## EXERCISE DATA
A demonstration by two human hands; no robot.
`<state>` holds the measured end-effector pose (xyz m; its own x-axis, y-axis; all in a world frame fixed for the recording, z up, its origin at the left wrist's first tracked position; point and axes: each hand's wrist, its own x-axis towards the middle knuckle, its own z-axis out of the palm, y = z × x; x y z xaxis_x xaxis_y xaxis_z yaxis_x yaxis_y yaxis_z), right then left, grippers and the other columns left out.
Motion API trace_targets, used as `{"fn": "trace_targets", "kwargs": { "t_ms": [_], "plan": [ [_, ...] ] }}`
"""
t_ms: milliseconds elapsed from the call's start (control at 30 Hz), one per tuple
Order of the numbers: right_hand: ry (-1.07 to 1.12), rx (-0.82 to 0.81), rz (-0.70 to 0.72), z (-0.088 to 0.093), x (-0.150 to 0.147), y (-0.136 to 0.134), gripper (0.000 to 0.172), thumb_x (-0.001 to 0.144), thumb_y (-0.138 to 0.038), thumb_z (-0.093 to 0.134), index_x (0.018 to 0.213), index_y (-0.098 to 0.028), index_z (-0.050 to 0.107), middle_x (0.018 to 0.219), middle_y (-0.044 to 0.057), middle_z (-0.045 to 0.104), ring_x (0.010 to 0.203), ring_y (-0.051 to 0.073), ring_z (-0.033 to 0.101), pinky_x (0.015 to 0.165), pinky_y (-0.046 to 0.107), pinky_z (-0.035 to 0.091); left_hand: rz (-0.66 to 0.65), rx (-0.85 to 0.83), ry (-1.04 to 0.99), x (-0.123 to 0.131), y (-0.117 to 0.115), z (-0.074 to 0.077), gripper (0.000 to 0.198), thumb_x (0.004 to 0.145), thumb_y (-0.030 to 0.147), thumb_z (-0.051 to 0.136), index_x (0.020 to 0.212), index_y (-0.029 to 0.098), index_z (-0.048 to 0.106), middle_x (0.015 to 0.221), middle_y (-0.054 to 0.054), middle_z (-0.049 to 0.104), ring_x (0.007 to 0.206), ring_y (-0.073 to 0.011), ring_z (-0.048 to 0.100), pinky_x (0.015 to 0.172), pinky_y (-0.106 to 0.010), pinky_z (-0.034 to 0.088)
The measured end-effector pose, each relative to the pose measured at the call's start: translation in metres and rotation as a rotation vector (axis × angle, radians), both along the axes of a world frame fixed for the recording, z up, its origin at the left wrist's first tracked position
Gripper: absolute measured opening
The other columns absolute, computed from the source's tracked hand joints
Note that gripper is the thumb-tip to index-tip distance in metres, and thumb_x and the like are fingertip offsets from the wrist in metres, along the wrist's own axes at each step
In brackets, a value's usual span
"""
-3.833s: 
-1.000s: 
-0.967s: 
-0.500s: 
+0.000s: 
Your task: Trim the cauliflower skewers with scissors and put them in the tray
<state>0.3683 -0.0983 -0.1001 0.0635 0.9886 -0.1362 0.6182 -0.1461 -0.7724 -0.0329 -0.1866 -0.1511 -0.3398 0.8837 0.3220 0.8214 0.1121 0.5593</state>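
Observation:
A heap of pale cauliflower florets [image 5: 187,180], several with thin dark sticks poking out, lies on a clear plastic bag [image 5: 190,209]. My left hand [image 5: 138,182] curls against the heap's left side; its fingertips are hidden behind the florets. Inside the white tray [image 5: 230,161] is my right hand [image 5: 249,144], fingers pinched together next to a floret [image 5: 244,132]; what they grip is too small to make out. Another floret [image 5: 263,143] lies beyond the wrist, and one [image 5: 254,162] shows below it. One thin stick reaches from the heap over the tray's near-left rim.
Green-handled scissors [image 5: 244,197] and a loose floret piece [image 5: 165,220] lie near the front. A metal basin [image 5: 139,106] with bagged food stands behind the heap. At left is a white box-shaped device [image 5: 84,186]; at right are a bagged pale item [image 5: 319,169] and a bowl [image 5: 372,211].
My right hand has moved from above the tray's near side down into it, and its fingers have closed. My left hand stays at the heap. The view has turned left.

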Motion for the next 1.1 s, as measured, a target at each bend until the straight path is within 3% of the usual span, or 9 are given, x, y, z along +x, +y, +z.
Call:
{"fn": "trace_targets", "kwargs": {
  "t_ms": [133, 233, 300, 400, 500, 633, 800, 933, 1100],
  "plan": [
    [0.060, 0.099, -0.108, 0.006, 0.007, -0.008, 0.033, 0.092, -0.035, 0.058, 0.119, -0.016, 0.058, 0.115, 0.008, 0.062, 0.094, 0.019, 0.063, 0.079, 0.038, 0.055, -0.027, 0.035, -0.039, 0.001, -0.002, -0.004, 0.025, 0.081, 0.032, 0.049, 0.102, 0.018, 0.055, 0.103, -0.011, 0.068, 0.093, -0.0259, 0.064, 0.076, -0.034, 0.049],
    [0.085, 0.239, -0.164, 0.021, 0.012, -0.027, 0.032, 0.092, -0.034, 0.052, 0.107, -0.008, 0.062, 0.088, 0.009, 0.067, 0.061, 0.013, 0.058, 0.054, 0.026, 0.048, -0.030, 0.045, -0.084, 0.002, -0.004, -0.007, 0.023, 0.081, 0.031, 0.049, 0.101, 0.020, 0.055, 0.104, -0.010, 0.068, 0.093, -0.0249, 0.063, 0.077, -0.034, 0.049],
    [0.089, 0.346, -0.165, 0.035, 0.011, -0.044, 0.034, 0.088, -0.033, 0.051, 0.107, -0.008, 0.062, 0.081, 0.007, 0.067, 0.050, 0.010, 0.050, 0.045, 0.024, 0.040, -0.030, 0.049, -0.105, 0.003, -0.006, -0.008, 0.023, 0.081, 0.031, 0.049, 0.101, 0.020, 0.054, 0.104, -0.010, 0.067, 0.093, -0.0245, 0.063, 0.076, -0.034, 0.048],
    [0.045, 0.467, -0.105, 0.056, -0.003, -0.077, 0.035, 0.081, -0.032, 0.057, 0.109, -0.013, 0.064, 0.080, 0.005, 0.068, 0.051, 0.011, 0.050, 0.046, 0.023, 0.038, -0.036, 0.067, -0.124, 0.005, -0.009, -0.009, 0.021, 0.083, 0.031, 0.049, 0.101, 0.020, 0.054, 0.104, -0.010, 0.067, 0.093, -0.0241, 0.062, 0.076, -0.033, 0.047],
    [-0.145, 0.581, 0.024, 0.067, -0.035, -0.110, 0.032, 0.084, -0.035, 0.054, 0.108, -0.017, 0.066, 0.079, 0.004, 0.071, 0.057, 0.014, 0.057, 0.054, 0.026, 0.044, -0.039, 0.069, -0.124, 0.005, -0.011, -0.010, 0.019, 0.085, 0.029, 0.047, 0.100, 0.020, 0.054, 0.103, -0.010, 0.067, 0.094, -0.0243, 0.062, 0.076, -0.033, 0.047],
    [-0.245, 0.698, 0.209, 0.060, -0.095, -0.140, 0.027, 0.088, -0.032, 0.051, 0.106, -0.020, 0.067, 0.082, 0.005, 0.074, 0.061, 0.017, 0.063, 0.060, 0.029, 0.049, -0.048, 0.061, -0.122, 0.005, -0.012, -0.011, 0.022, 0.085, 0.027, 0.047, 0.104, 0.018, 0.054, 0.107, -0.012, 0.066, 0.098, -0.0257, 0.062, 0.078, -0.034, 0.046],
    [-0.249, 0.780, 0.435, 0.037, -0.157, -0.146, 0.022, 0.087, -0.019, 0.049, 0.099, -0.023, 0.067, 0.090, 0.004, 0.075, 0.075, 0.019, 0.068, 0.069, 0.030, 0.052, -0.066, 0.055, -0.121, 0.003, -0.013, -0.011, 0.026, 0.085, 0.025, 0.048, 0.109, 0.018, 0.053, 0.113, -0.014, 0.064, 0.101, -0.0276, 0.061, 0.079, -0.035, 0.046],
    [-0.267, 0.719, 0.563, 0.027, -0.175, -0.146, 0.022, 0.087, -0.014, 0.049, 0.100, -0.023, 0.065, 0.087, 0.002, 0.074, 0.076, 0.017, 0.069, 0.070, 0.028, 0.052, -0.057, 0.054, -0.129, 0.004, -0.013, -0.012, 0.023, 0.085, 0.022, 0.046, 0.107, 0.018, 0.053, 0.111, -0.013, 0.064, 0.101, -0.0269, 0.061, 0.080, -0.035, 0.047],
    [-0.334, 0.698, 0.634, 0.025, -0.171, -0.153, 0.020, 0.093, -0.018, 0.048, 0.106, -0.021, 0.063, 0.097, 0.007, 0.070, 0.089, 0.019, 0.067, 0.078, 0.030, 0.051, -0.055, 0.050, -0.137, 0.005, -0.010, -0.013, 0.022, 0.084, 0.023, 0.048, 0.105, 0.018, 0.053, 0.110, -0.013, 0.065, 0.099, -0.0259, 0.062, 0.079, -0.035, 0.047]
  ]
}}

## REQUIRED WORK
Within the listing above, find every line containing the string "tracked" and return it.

## SOLUTION FOR THIS PROBLEM
`<state>` holds the measured end-effector pose (xyz m; its own x-axis, y-axis; all in a world frame fixed for the recording, z up, its origin at the left wrist's first tracked position; point and axes: each hand's wrist, its own x-axis towards the middle knuckle, its own z-axis out of the palm, y = z × x; x y z xaxis_x xaxis_y xaxis_z yaxis_x yaxis_y yaxis_z), right then left, grippers and the other columns left out.
The measured end-effector pose, each relative to the pose measured at the call's start: translation in metres and rotation as a rotation vector (axis × angle, radians), both along the axes of a world frame fixed for the recording, z up, its origin at the left wrist's first tracked position
The other columns absolute, computed from the source's tracked hand joints

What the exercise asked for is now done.